-- TASK --
Could you output every record below exactly, leaving out the pictures?

Segment Open

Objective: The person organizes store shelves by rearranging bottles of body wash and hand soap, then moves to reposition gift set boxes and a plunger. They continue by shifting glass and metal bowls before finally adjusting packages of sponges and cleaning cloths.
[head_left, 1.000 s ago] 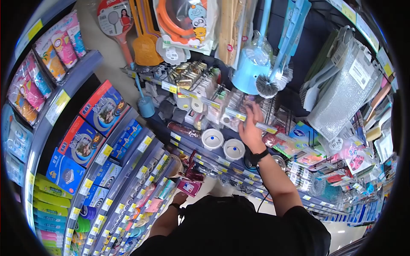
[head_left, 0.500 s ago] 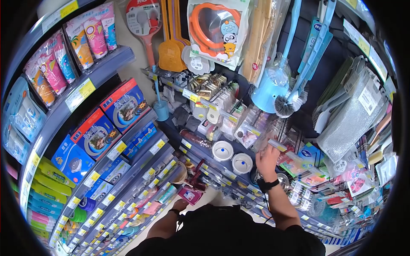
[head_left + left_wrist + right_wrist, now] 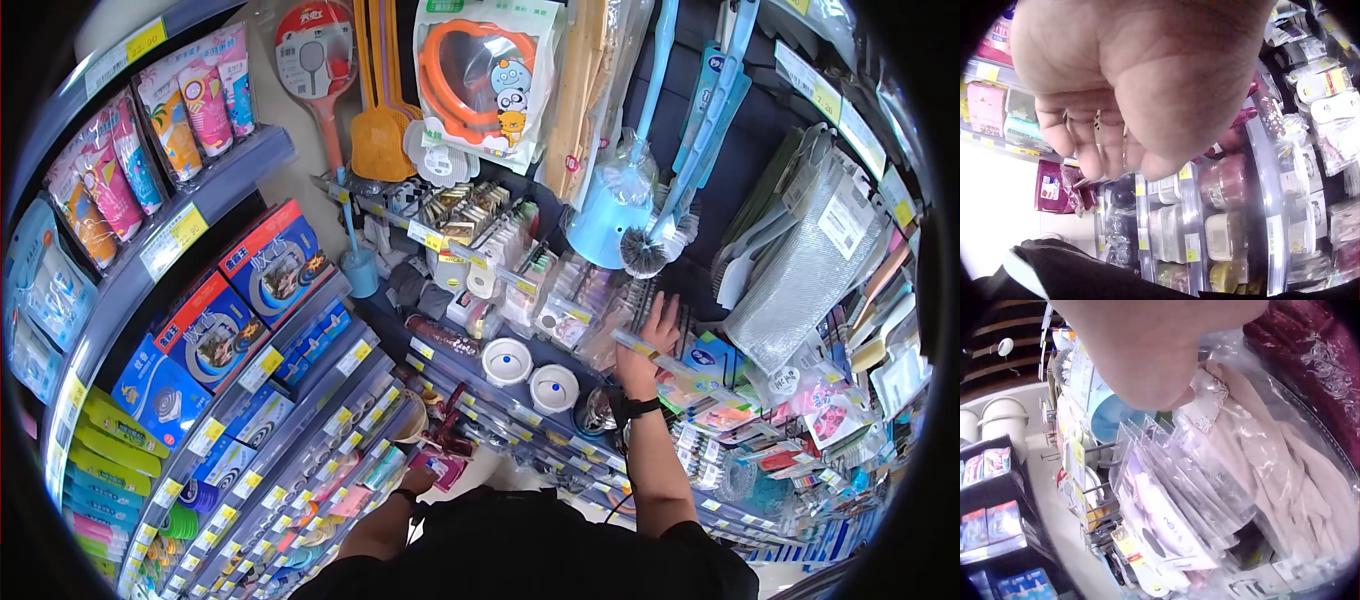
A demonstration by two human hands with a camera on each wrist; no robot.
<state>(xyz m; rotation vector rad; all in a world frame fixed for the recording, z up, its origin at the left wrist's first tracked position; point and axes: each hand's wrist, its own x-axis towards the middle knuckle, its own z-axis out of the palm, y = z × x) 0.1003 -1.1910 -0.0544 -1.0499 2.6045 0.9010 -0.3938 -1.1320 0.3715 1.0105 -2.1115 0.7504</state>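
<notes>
My right hand (image 3: 650, 345) reaches among plastic-wrapped packets hanging on hooks, its fingers extended and slightly spread. In the right wrist view, the heel of that hand (image 3: 1154, 350) overlaps a bagged beige fabric item (image 3: 1272, 456) with a patterned white label, and its fingertips are hidden. Clear hanging packets (image 3: 1166, 494) stand just below it. My left hand (image 3: 415, 482) hangs low beside the shelves, fingers loosely curled in the left wrist view. Past those fingertips shows a magenta package (image 3: 1054, 187), jutting out by the lower shelf, with no clear grip on it.
Two white bowls (image 3: 507, 361) stand on the shelf left of my right arm. A blue toilet brush set (image 3: 608, 225) hangs above, with a silvery padded bag (image 3: 780, 310) to its right. Boxed goods (image 3: 210, 335) fill the left shelves, whose edges carry price tags.
My right hand has moved rightward along the hanging packets, past the toilet brush, and dipped before rising a little. The head view has shifted. My left hand stays low by the magenta package.
</notes>
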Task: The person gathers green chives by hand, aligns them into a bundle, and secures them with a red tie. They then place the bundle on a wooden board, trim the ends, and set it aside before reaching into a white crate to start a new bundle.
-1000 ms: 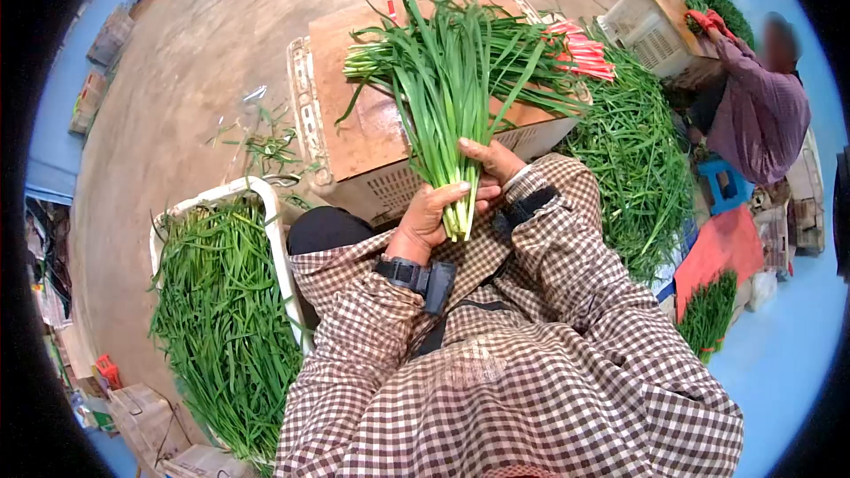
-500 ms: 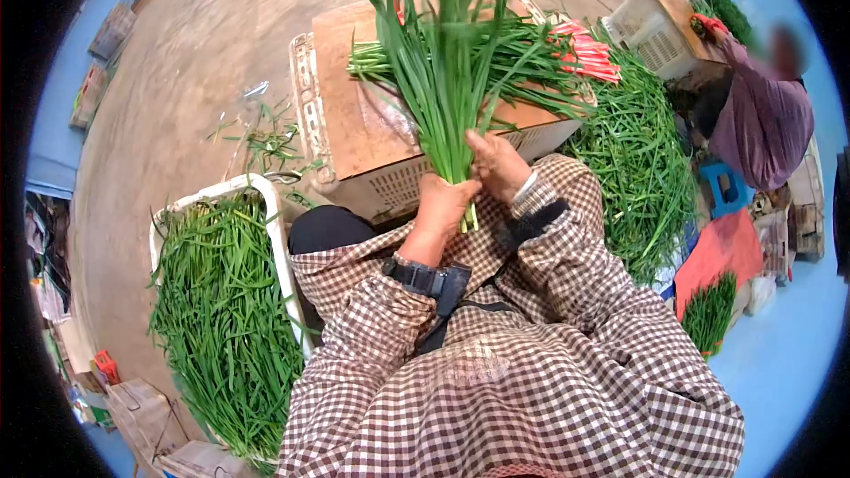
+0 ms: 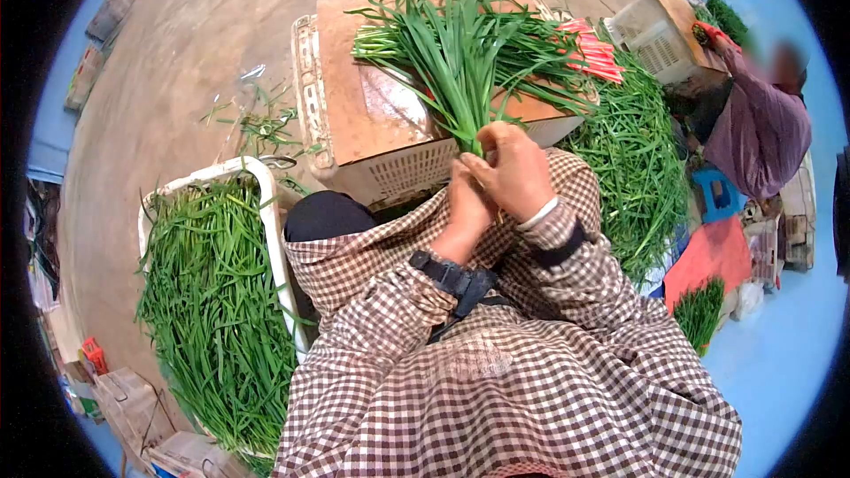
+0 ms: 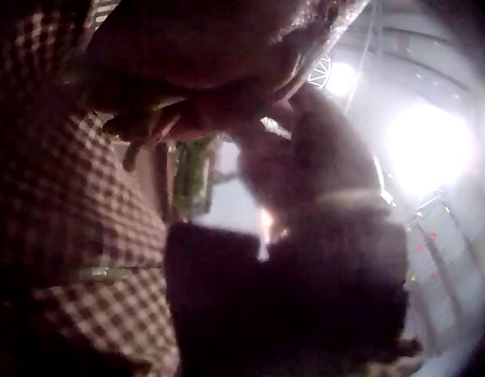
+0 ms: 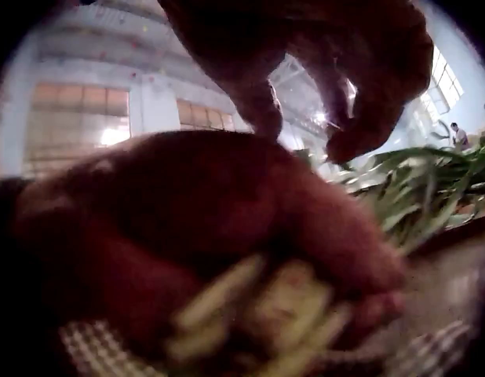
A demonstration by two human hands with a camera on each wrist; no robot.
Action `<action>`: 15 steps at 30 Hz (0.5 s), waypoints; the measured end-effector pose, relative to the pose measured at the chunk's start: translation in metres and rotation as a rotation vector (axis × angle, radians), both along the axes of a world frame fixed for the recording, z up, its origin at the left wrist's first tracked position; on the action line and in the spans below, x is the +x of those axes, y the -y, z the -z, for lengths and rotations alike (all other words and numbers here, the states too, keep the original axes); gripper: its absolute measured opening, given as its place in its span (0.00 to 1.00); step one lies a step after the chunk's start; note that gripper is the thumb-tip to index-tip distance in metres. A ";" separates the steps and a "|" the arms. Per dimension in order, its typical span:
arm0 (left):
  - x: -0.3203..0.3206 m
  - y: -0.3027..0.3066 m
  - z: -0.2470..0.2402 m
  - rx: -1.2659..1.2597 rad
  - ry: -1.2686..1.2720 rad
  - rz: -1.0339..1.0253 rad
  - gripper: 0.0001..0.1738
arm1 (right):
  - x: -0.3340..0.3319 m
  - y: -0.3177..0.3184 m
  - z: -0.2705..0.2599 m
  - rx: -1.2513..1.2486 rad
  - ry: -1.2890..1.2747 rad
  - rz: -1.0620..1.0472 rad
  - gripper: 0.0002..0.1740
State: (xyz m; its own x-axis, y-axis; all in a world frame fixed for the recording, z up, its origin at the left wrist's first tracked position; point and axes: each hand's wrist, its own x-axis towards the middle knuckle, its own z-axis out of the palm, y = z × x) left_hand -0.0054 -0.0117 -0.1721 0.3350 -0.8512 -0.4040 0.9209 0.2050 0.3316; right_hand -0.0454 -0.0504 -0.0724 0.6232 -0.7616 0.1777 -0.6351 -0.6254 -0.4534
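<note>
Both hands meet over my lap on one bunch of green chives (image 3: 460, 53). My left hand (image 3: 467, 205) grips the stalks near their pale cut ends (image 5: 258, 314). Just above it, my right hand (image 3: 513, 168) curls over the same stalks, its fingers (image 5: 344, 86) bent over the left hand in the right wrist view. The leaves fan away from me over a cardboard-topped crate (image 3: 354, 115). The left wrist view is dark and shows only my left hand (image 4: 195, 71) and the right wrist (image 4: 321, 173).
More chives and red bands (image 3: 591, 49) lie on the crate. A loose chive heap (image 3: 642, 159) is on the right, and a white basket (image 3: 270, 212) full of chives is on the left. A seated person (image 3: 761, 124) works at another crate (image 3: 655, 31) far right.
The bunch stood upright in both hands and has tipped forward, its leaves now over the crate. My right hand has moved over the stalks above my left hand.
</note>
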 end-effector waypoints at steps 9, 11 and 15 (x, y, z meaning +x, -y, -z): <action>0.013 -0.017 -0.016 -0.210 0.178 0.263 0.15 | -0.015 0.008 0.020 0.253 0.350 -0.076 0.10; 0.021 -0.024 -0.011 -0.336 -0.052 0.326 0.13 | -0.019 0.013 0.021 0.405 0.442 -0.068 0.10; 0.013 -0.023 -0.003 -0.258 -0.132 0.124 0.15 | -0.014 0.006 0.016 0.023 0.405 -0.343 0.12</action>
State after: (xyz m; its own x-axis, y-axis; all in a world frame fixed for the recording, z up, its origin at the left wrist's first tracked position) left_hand 0.0075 0.0116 -0.1687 0.1812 -0.9624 -0.2022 0.9758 0.1504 0.1587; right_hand -0.0595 -0.0566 -0.0889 0.7220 -0.5325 0.4418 -0.1668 -0.7537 -0.6357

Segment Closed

-- EXERCISE RESPONSE --
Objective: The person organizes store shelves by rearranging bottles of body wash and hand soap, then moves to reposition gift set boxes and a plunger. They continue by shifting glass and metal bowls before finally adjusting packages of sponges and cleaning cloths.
[head_left, 1.000 s ago] 
[head_left, 0.500 s ago] 
[head_left + left_wrist + right_wrist, now] 
A demonstration by two human hands with a camera on each wrist; no robot.
<state>(xyz m; rotation vector rad; all in a world frame fixed for the recording, z up, its origin at the left wrist's first tracked position; point and axes: each hand's wrist, its own x-axis towards the middle knuckle, its own z-axis out of the palm, y = z × x) 0.1003 -1.1910 -0.0544 -1.0499 2.6045 0.9010 -0.3938 -1.1320 0.3715 1.0105 -2.1115 0.7504</state>
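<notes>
My right hand (image 3: 650, 345) reaches among plastic-wrapped packets hanging on hooks, its fingers extended and slightly spread. In the right wrist view, the heel of that hand (image 3: 1154, 350) overlaps a bagged beige fabric item (image 3: 1272, 456) with a patterned white label, and its fingertips are hidden. Clear hanging packets (image 3: 1166, 494) stand just below it. My left hand (image 3: 415, 482) hangs low beside the shelves, fingers loosely curled in the left wrist view. Past those fingertips shows a magenta package (image 3: 1054, 187), jutting out by the lower shelf, with no clear grip on it.
Two white bowls (image 3: 507, 361) stand on the shelf left of my right arm. A blue toilet brush set (image 3: 608, 225) hangs above, with a silvery padded bag (image 3: 780, 310) to its right. Boxed goods (image 3: 210, 335) fill the left shelves, whose edges carry price tags.
My right hand has moved rightward along the hanging packets, past the toilet brush, and dipped before rising a little. The head view has shifted. My left hand stays low by the magenta package.
</notes>
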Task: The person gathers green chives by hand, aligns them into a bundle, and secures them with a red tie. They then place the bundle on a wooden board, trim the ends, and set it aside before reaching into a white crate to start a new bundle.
-1000 ms: 
-500 ms: 
+0 ms: 
+0 ms: 
+0 ms: 
A demonstration by two human hands with a camera on each wrist; no robot.
Action `<action>`: 15 steps at 30 Hz (0.5 s), waypoints; the measured end-effector pose, relative to the pose measured at the chunk's start: translation in metres and rotation as a rotation vector (axis × angle, radians), both along the axes of a world frame fixed for the recording, z up, its origin at the left wrist's first tracked position; on the action line and in the spans below, x is the +x of those axes, y the -y, z the -z, for lengths and rotations alike (all other words and numbers here, the states too, keep the original axes); gripper: its absolute measured opening, given as its place in its span (0.00 to 1.00); step one lies a step after the chunk's start; note that gripper is the thumb-tip to index-tip distance in metres. A ";" separates the steps and a "|" the arms. Per dimension in order, its typical span:
arm0 (left):
  - x: -0.3203..0.3206 m
  - y: -0.3027..0.3066 m
  - z: -0.2470..0.2402 m
  - rx: -1.2659..1.2597 rad
  - ry: -1.2686..1.2720 rad
  - rz: -1.0339..1.0253 rad
  - gripper: 0.0001..0.1738
arm1 (right):
  - x: -0.3340..0.3319 m
  - y: -0.3177..0.3184 m
  - z: -0.2705..0.2599 m
  - rx: -1.2513..1.2486 rad
  - ry: -1.2890..1.2747 rad
  - rz: -1.0620..1.0472 rad
  - gripper: 0.0002..0.1740
State: (xyz m; its own x-axis, y-axis; all in a world frame fixed for the recording, z up, its origin at the left wrist's first tracked position; point and axes: each hand's wrist, its own x-axis towards the middle knuckle, its own z-axis out of the palm, y = z × x) left_hand -0.0054 -0.0117 -0.1721 0.3350 -0.8512 -0.4040 0.9209 0.2050 0.3316; right_hand -0.0454 -0.0504 -0.0724 0.6232 -0.7616 0.1777 -0.6351 -0.6254 -0.4534
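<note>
Both hands meet over my lap on one bunch of green chives (image 3: 460, 53). My left hand (image 3: 467, 205) grips the stalks near their pale cut ends (image 5: 258, 314). Just above it, my right hand (image 3: 513, 168) curls over the same stalks, its fingers (image 5: 344, 86) bent over the left hand in the right wrist view. The leaves fan away from me over a cardboard-topped crate (image 3: 354, 115). The left wrist view is dark and shows only my left hand (image 4: 195, 71) and the right wrist (image 4: 321, 173).
More chives and red bands (image 3: 591, 49) lie on the crate. A loose chive heap (image 3: 642, 159) is on the right, and a white basket (image 3: 270, 212) full of chives is on the left. A seated person (image 3: 761, 124) works at another crate (image 3: 655, 31) far right.
The bunch stood upright in both hands and has tipped forward, its leaves now over the crate. My right hand has moved over the stalks above my left hand.
</note>
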 end-effector waypoints at steps 9, 11 and 15 (x, y, z meaning +x, -y, -z): <action>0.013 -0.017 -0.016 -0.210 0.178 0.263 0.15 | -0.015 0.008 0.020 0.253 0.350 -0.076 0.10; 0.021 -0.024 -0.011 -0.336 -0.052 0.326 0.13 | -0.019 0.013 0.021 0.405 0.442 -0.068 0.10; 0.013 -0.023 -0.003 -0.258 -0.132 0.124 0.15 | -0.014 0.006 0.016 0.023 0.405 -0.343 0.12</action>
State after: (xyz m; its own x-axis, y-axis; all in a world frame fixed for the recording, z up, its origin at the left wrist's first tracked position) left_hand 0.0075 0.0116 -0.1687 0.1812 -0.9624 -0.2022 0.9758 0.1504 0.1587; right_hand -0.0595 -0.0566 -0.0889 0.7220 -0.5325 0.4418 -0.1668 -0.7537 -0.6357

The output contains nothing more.